Task statement >> Reproduce the material that follows, keeping every line exactly as it is.

Working data section start

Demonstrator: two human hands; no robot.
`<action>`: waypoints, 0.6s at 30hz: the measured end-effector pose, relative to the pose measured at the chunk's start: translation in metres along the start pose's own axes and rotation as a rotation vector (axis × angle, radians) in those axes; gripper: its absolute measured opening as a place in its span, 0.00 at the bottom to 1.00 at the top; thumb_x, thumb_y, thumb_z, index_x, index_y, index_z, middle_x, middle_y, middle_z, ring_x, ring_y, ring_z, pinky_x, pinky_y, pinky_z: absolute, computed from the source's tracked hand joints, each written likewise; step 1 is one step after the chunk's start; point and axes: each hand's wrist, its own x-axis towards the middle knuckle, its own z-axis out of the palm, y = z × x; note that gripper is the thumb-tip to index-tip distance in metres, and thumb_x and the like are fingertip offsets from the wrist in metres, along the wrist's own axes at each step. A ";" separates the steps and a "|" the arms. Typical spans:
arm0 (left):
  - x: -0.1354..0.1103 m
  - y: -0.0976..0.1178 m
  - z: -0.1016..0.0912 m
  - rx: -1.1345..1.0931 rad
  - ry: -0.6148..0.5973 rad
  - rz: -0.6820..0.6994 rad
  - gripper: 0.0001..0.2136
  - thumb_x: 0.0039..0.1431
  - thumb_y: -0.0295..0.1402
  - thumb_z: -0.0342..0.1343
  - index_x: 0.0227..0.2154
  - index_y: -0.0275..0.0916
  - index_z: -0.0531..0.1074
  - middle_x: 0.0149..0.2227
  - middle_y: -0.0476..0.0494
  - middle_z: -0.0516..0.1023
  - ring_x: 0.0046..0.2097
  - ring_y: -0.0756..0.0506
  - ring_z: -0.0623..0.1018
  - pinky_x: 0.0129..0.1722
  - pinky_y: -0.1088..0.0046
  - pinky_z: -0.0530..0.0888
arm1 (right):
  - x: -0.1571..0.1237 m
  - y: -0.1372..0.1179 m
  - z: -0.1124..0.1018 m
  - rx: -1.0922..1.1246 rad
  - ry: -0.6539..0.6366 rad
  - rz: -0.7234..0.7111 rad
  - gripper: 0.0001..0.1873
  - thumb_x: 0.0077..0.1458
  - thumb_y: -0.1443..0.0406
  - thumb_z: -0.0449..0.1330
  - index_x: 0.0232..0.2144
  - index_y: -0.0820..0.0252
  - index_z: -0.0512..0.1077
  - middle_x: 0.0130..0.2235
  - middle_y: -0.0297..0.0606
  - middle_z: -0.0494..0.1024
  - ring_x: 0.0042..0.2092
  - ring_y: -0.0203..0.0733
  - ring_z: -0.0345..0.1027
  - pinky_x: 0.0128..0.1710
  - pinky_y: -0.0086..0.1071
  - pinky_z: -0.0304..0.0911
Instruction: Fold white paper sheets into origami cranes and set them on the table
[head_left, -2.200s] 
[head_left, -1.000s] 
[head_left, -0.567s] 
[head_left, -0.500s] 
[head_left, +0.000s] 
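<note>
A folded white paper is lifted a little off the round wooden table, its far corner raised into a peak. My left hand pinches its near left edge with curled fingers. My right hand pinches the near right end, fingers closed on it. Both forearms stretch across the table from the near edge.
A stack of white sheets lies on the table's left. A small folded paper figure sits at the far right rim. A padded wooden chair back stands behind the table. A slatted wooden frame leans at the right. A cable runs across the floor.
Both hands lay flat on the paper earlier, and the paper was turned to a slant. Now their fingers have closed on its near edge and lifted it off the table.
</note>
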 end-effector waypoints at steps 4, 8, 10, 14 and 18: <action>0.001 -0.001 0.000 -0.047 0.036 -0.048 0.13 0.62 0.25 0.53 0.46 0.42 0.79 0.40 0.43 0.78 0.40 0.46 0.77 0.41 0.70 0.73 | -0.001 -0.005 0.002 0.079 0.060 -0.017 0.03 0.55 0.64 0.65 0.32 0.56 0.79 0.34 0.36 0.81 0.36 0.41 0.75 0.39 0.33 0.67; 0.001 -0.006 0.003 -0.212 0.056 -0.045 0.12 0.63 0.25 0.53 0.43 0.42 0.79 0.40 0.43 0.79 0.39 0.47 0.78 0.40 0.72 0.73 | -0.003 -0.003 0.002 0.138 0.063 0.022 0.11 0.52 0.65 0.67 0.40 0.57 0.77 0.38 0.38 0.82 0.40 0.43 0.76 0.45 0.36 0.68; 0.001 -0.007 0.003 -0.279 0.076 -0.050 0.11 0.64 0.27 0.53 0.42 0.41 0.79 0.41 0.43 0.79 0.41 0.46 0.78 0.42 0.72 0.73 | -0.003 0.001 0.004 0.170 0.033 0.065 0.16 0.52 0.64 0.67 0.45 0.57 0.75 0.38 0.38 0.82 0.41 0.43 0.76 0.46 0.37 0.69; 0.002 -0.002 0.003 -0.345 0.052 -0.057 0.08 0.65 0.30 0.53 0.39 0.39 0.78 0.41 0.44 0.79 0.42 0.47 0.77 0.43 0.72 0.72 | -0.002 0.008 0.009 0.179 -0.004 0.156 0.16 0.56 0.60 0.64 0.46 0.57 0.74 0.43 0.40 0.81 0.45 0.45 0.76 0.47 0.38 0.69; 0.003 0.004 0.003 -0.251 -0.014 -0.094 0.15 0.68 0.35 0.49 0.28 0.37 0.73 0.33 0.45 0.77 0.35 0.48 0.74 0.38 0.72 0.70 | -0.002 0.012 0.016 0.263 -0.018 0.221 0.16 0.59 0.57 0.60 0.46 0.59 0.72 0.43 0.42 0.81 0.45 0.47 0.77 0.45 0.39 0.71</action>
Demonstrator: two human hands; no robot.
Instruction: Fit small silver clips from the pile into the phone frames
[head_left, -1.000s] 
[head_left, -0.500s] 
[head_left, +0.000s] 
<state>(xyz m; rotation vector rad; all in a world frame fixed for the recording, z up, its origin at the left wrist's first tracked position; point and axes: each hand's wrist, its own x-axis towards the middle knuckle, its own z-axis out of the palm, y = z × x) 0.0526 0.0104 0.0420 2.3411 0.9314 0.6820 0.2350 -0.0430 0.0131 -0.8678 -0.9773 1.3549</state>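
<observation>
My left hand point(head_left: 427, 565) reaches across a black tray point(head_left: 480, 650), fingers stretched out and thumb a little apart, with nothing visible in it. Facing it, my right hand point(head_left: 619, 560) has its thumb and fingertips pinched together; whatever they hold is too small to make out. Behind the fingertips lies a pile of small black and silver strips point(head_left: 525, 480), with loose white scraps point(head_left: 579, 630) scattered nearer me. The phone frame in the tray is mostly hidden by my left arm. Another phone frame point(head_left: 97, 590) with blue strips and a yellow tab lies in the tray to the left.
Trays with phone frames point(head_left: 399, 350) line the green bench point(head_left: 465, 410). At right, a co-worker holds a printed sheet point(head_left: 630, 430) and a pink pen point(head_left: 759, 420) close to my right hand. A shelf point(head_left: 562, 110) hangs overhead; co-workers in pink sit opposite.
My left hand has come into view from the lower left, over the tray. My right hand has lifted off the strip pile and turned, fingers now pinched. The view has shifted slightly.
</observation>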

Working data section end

Response to the task >>
Demonstrator: two human hands; no robot.
`<action>`: waypoints, 0.6s at 30hz: the measured end-effector pose, relative to the pose measured at the chunk's start: translation in metres along the start pose's own axes and rotation as a rotation vector (axis × angle, radians) in those axes; gripper: its absolute measured opening as a place in its span, 0.00 at the bottom to 1.00 at the top; thumb_x, thumb_y, thumb_z, index_x, index_y, index_z, middle_x, middle_y, middle_z, ring_x, ring_y, ring_z, pinky_x, pinky_y, pinky_z: absolute, computed from the source's tracked hand joints, each written likewise; step 1 is one step after the chunk's start; point and axes: each hand's wrist, its own x-axis towards the middle knuckle, its own z-axis out of the palm, y = z × x; note that gripper is the thumb-tip to index-tip distance in metres, and thumb_x and the like are fingertip offsets from the wrist in metres, along the wrist's own axes at each step. A ";" separates the steps and a "|" the arms. Typical spans:
arm0 (left):
  - x: -0.1354..0.1103 m
  - y: -0.0976..0.1178 m
  - z: -0.1016..0.0912 m
  - rx: -1.1345..1.0931 rad
  - ry: -0.6148..0.5973 rad
  - rz: -0.6820..0.6994 rad
  - gripper: 0.0001..0.2136
  - thumb_x: 0.0039..0.1431
  - thumb_y: -0.0295..0.1402
  - thumb_z: -0.0342..0.1343
  - index_x: 0.0227..0.2154
  - index_y: -0.0275..0.0916
  - index_z: -0.0531..0.1074
  - middle_x: 0.0149..0.2227
  - middle_y: -0.0476..0.0494
  - middle_z: -0.0516..0.1023
  - ring_x: 0.0046..0.2097
  - ring_y: -0.0756..0.0506
  - ring_z: -0.0623..0.1018
  - pinky_x: 0.0129..0.1722
  - pinky_y: -0.1088..0.0046
  - pinky_z: -0.0530..0.0888
arm1 (right):
  - x: -0.1571..0.1237 m
  - y: -0.1372..0.1179 m
  - z: -0.1124..0.1018 m
  - rx: -1.0922..1.1246 rad
  - ry: -0.6539..0.6366 rad
  - rz: -0.7234..0.7111 rad
  - gripper: 0.0001..0.1873
  - thumb_x: 0.0077..0.1458
  - thumb_y: -0.1443..0.0406
  - thumb_z: -0.0449..0.1330
  - index_x: 0.0232..0.2144
  - index_y: -0.0820..0.0252
  - index_z: -0.0512..0.1077
  - middle_x: 0.0130..0.2235
  - middle_y: -0.0297..0.0606
  - middle_z: -0.0494..0.1024
  - ring_x: 0.0042..0.2092
  - ring_y: -0.0203..0.0733
  - ring_z: -0.0345..0.1027
  - pinky_x: 0.0128..0.1710
  - pinky_y: -0.0086..0.1071
  - pinky_z: -0.0304..0.0911
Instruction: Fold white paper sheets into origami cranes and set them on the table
[head_left, -2.200s] 
[head_left, -1.000s] 
[head_left, -0.567s] 
[head_left, -0.500s] 
[head_left, +0.000s] 
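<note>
A folded white paper is lifted a little off the round wooden table, its far corner raised into a peak. My left hand pinches its near left edge with curled fingers. My right hand pinches the near right end, fingers closed on it. Both forearms stretch across the table from the near edge.
A stack of white sheets lies on the table's left. A small folded paper figure sits at the far right rim. A padded wooden chair back stands behind the table. A slatted wooden frame leans at the right. A cable runs across the floor.
Both hands lay flat on the paper earlier, and the paper was turned to a slant. Now their fingers have closed on its near edge and lifted it off the table.
</note>
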 end-effector waypoints at steps 4, 8, 10, 14 and 18: <action>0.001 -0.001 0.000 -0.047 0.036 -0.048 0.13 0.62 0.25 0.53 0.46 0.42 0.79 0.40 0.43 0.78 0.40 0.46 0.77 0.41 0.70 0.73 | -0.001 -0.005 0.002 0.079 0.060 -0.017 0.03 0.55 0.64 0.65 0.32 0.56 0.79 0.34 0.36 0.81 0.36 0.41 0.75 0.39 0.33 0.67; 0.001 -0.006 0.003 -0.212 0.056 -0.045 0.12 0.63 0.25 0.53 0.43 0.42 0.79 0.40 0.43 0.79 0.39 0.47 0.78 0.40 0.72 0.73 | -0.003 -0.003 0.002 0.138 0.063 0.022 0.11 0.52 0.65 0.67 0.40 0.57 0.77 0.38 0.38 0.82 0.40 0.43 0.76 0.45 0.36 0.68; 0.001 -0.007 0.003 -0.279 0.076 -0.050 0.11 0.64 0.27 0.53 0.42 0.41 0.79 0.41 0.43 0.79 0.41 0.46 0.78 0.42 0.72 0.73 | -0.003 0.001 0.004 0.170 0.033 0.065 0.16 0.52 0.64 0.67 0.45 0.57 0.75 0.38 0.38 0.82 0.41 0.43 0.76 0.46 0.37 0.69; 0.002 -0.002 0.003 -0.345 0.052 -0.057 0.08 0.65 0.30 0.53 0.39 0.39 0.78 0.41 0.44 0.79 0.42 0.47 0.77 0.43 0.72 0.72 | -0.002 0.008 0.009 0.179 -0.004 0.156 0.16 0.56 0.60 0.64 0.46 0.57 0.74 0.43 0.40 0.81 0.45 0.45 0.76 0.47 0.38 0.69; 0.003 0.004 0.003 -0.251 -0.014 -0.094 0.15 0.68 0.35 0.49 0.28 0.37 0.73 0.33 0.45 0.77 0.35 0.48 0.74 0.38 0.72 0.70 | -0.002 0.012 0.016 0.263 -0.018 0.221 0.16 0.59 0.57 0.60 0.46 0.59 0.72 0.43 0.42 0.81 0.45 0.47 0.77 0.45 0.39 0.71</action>
Demonstrator: two human hands; no robot.
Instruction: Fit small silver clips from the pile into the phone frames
[head_left, -1.000s] 
[head_left, -0.500s] 
[head_left, +0.000s] 
<state>(xyz m; rotation vector rad; all in a world frame fixed for the recording, z up, its origin at the left wrist's first tracked position; point and axes: each hand's wrist, its own x-axis towards the middle knuckle, its own z-axis out of the palm, y = z × x) 0.0526 0.0104 0.0420 2.3411 0.9314 0.6820 0.2350 -0.0430 0.0131 -0.8678 -0.9773 1.3549</state>
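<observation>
My left hand point(head_left: 427, 565) reaches across a black tray point(head_left: 480, 650), fingers stretched out and thumb a little apart, with nothing visible in it. Facing it, my right hand point(head_left: 619, 560) has its thumb and fingertips pinched together; whatever they hold is too small to make out. Behind the fingertips lies a pile of small black and silver strips point(head_left: 525, 480), with loose white scraps point(head_left: 579, 630) scattered nearer me. The phone frame in the tray is mostly hidden by my left arm. Another phone frame point(head_left: 97, 590) with blue strips and a yellow tab lies in the tray to the left.
Trays with phone frames point(head_left: 399, 350) line the green bench point(head_left: 465, 410). At right, a co-worker holds a printed sheet point(head_left: 630, 430) and a pink pen point(head_left: 759, 420) close to my right hand. A shelf point(head_left: 562, 110) hangs overhead; co-workers in pink sit opposite.
My left hand has come into view from the lower left, over the tray. My right hand has lifted off the strip pile and turned, fingers now pinched. The view has shifted slightly.
</observation>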

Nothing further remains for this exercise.